Häufig lassen sich die Beschwerden mit Medikamenten oder physiotherapeutischen Maßnahmen ausreichend lindern. Ist dies nicht der Fall, wird ein operativer Eingriff erforderlich.
Die allgemeine operative Therapie
Die Entfernung des Bandscheibenvorfalls und der gesamten Bandscheibe mit anschließender Versteifung (Fusion) gilt als sogenannter „goldener Standard” für die operative Behandlung der Halswirbelsäule.
Die Versteifungsoperation führt zu einer Minderbeweglichkeit der Halswirbelsäule, was im Laufe von Jahren zum Verschleiß der angrenzenden Bandscheiben führen kann. Diese Verschleißerscheinungen bzw. Beschwerden werden zum Großteil als Folge der Versteifungsoperation mit einer möglichen Überbelastung der angrenzenden Bandscheiben gewertet.
Die Bandscheibenendoprothetik der Halswirbelsäule
Ziel der Bandscheibenendoprothetik ist es, solche Überlastungsreaktionen zu verhindern, da die Beweglichkeit des operierten Segments erhalten bleibt.
Das Konzept der Discover™ zervikalen Bandscheibenprothese
Die Discover™ zervikale Bandscheibenprothese besteht aus zwei Titanendplatten. An der Grundplatte ist zusätzlich ein Kunststoffkern (Polyethylen) fest fixiert. Dieser garantiert die physiologische Beweglichkeit der Prothese in allen Raumebenen (Überstreckung und Beugung, Drehung zu beiden Seiten sowie Seitneigung zu beiden Seiten). Selbstverständlich sind auch gekoppelte Bewegungen (z.B. Überstreckung mit gleichzeitiger Drehung oder Beugung mit gleichzeitiger Seitneigung) möglich. Die Prothese ist „lordotisch” konfiguriert, um neben der normalen Bandscheibenraumhöhe insbesondere das physiologische Profil der Halswirbelsäule zu erhalten bzw. wiederherzustellen.

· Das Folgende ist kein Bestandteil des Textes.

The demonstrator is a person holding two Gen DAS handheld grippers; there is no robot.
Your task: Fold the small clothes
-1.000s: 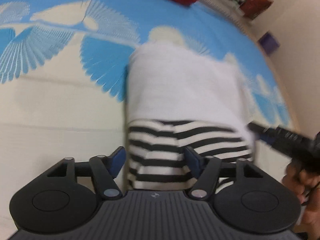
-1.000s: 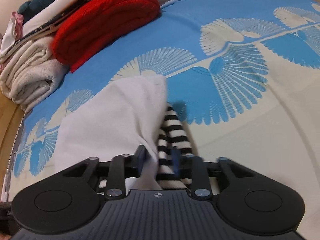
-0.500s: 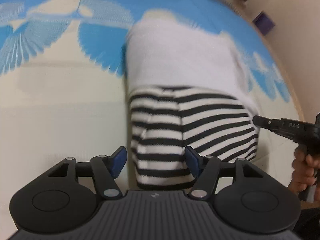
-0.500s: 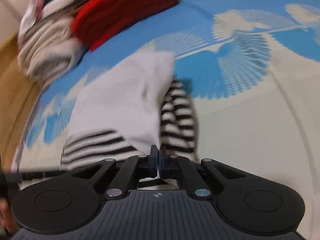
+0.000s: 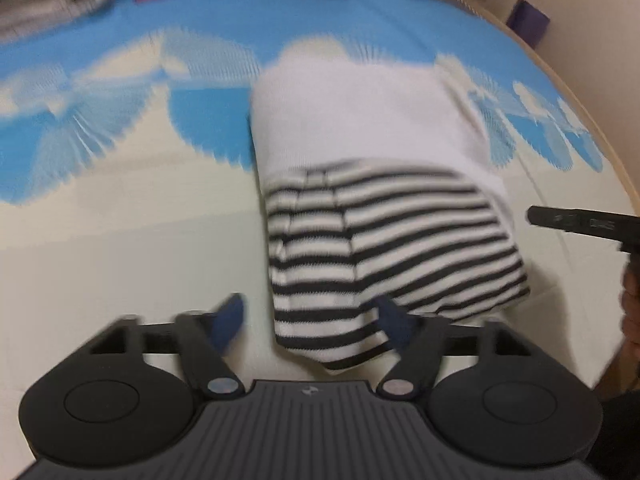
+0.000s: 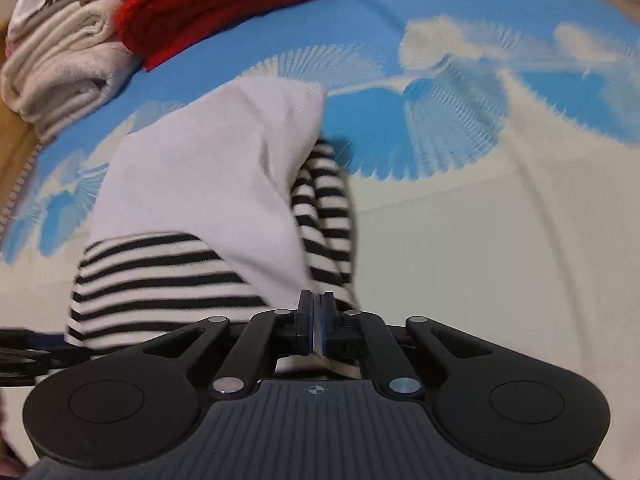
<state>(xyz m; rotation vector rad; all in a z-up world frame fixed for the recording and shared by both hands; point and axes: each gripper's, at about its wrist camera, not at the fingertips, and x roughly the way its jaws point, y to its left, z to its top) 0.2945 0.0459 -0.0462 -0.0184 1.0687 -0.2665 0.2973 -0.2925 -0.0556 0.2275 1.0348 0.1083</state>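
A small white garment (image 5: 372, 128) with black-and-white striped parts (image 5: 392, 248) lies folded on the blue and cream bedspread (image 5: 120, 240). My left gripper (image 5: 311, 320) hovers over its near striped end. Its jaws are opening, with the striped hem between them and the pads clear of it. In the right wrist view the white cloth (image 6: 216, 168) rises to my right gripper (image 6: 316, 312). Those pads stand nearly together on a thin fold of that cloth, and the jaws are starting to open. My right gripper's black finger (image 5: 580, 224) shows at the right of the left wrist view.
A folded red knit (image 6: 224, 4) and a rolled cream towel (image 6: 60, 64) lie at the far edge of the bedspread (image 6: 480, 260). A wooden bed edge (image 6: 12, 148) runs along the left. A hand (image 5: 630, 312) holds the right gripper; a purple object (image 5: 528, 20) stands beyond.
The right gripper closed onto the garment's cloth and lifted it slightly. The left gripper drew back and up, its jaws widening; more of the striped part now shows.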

Wir haben sehr großen Wert darauf gelegt, dass die Prothese aus einer Titanlegierung besteht, da damit auch nach der Operation noch die Möglichkeit der qualitativ hochwertigen Bildgebung mittels Magnetresonanztomographie (MRT) besteht. Dies wäre bei Verwendung von herkömmlichen Stahlprothesenunmöglich.

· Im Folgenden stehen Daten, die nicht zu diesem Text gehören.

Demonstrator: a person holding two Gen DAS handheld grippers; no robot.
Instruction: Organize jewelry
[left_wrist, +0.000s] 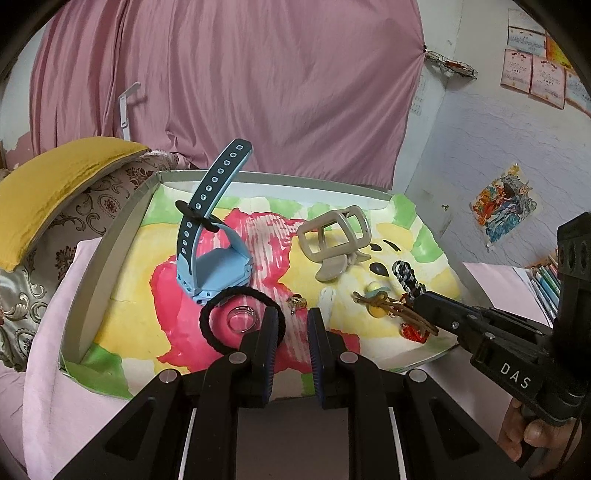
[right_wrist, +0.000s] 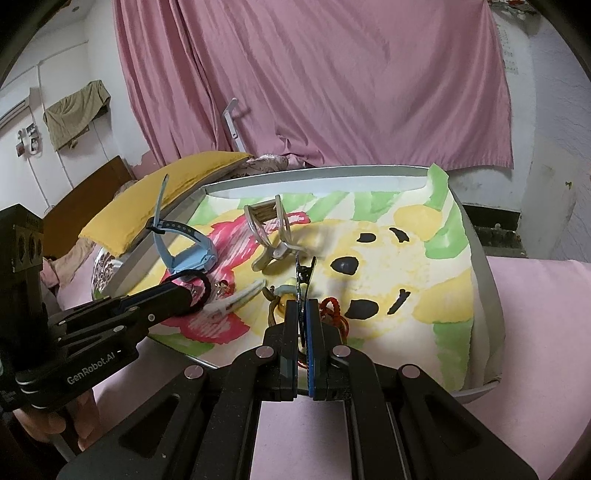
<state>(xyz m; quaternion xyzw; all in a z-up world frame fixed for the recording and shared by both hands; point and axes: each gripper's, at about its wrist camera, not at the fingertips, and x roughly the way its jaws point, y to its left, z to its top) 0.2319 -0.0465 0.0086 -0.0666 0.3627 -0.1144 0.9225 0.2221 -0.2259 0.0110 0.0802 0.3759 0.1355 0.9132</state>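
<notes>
Right claw (right_wrist: 303, 314) clamped on black-and-white braided cord (left_wrist: 408, 277), over the shallow tray lined with a painted paper (left_wrist: 122, 236); left claw (left_wrist: 291, 325) narrowly parted, holding nothing.

Risk: the cord lies touching the brown leather thong with yellow beads (left_wrist: 384, 304) and the red knotted string (left_wrist: 415, 334); lifting may drag both, judging by the tangle. Just beside the left claw: black elastic hair tie (left_wrist: 221, 299) ringing a clear glass ring (left_wrist: 242, 319). Blue rubber watch (left_wrist: 212, 254) and beige plastic hair clip (left_wrist: 332, 240) stand farther back, not obstructing.
</notes>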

Dem operierenden Arzt stehen natürlich verschiedene Größen zur Verfügung, so dass er die individuell für Sie richtige Prothesengröße auswählen und verwenden kann.

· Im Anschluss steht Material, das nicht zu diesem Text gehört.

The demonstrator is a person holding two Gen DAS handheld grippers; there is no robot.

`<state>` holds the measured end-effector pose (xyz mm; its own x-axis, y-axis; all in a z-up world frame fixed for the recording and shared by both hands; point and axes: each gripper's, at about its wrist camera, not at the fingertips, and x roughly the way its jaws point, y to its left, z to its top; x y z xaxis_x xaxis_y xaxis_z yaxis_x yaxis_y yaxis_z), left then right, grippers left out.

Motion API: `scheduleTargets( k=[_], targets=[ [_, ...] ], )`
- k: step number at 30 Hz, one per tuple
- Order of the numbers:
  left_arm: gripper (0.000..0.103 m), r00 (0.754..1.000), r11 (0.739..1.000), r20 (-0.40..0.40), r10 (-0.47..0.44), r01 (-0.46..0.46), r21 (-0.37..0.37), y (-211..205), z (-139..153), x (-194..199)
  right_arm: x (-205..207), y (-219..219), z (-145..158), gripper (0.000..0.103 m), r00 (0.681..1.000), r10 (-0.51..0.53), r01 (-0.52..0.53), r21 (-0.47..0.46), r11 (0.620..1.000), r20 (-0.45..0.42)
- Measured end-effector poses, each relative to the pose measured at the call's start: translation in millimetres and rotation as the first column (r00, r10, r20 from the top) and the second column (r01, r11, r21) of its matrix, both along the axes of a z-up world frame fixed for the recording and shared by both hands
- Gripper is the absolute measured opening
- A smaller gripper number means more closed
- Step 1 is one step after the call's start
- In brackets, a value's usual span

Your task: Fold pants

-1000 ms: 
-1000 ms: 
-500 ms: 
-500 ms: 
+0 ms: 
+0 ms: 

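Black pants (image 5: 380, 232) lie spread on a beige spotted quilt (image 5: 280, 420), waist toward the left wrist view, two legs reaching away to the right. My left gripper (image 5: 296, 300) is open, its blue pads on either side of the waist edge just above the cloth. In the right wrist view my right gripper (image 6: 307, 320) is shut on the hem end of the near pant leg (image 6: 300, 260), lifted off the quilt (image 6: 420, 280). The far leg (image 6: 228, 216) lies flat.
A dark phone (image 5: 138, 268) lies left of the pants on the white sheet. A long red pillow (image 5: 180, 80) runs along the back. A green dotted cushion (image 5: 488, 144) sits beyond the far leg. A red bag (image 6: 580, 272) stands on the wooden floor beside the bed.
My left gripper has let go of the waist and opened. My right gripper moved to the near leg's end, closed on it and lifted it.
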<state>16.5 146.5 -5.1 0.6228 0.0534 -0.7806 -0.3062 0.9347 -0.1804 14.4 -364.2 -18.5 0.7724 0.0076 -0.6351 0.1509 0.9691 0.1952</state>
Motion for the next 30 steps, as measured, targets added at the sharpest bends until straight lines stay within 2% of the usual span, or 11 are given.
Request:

Die Operation mit der Discover™ zervikalen Bandscheibenprothese
Die Operationstechnik unterscheidet sich in ihrer Anfangsphase nicht vom klassischen Verfahren der Fusion. Die krankhafte Bandscheibe wird entfernt und der Bandscheibenraum mit speziellen Instrumenten aufgespreizt, um die Nervenwurzeln zu dekomprimieren (Druckentlastung) und um eventuell ausgetretenes Bandscheibengewebe zu entfernen. Schließlich wird in einigen wenigen Schritten die bestmögliche Größe und Höhe der künstlichen Bandscheibe ausgemessen, die dann unter Röntgenkontrolle exakt zentral eingebracht wird.